As Simple as a Static

Dynamic routing changed the networking landscape in ways that can barely be remembered or articulated. Can anyone really imagine a network such as the Internet, with so many different networks (dare I say “internets”), each with their own administrative entity, and administrative policy, with such a rich “mesh” of connectivity/reachability, emerging as it has, with configured routes, either by humans or network management systems?

At the same time, the simple and humble static route, a configured route, remains a painful tool in the toolbox.
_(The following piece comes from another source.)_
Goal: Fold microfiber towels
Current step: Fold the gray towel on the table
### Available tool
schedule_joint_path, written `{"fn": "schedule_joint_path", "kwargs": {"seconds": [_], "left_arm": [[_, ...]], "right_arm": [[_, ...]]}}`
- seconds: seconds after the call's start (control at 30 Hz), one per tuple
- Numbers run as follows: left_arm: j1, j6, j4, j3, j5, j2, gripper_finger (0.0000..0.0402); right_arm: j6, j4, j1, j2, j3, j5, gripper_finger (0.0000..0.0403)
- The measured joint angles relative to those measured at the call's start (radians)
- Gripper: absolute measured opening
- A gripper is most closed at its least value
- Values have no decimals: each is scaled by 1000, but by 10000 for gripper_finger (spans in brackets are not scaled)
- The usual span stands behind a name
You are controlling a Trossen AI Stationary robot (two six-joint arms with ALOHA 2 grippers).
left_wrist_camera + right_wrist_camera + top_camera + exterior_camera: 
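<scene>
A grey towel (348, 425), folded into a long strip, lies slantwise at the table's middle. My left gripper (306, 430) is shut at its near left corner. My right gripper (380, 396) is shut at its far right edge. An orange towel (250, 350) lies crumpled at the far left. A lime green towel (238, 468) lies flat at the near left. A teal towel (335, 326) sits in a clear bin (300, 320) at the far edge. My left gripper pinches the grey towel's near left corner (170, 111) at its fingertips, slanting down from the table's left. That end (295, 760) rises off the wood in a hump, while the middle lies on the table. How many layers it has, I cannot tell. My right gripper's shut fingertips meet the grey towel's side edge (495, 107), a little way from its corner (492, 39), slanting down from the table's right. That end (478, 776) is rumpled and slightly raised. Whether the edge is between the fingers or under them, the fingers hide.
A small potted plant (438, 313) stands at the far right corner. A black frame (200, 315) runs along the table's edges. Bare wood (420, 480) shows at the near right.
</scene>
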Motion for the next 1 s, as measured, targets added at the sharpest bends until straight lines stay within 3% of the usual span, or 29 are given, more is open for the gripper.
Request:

Static routes are not applicable everywhere, but they have their uses:

  • If all that is needed is a low-cost, low-function, relatively stable access device.
  • For topologies where there are few alternative paths anyway.
  • Where the micro-loops sometimes experienced in dynamic routing protocols is not a good tradeoff relative to the functionality needed in the use case, for example, a ring topology.
  • For situations where there is a topology that is not a good fit to put all the routes in a traditional IGP.
  • As a backup to a dynamic routing fail.
  • As a way to have a dynamic routing protocol advertise a specific route.

Any tool can be used and abused, any tool can be overused. This is as true of dynamic routing protocols as it is of static routes.

Network stability is a function of many things:

  • CPUs that are not stressed.
  • Memory that is not exceeded.
  • Control plane messages sent/received without significant congestion.
  • Loosely-coupled processes. 
  • Routing not constantly flapping.
  • The ability of a network operator to easily understand what the network is doing.
  • The ability of a network operator to easily diagnose a problem.

We need all these issues to be addressed by smart engineers in all the places that dynamic routing is needed, but we don’t need all these issues addressed in all the places that dynamic routing is not needed and/or adds little upside.

There are no IETF Working Groups I know of that are currently working on how to improve static routes. It is not the kind of tool in the toolbox that needs any more work, any more discussion, or is going to improve anyone’s career prospects. It is, however, an example of “simple” being a multi-dimensional beast. Sometimes simple is giving the complex a simple interface. Other times it is a simple design, simple building blocks, or, in this case, just doing the simple thing required for any given situation, and not overcomplicating something which does not need to be.

In life, as in networks, sometimes our choices need to be as simple as a static.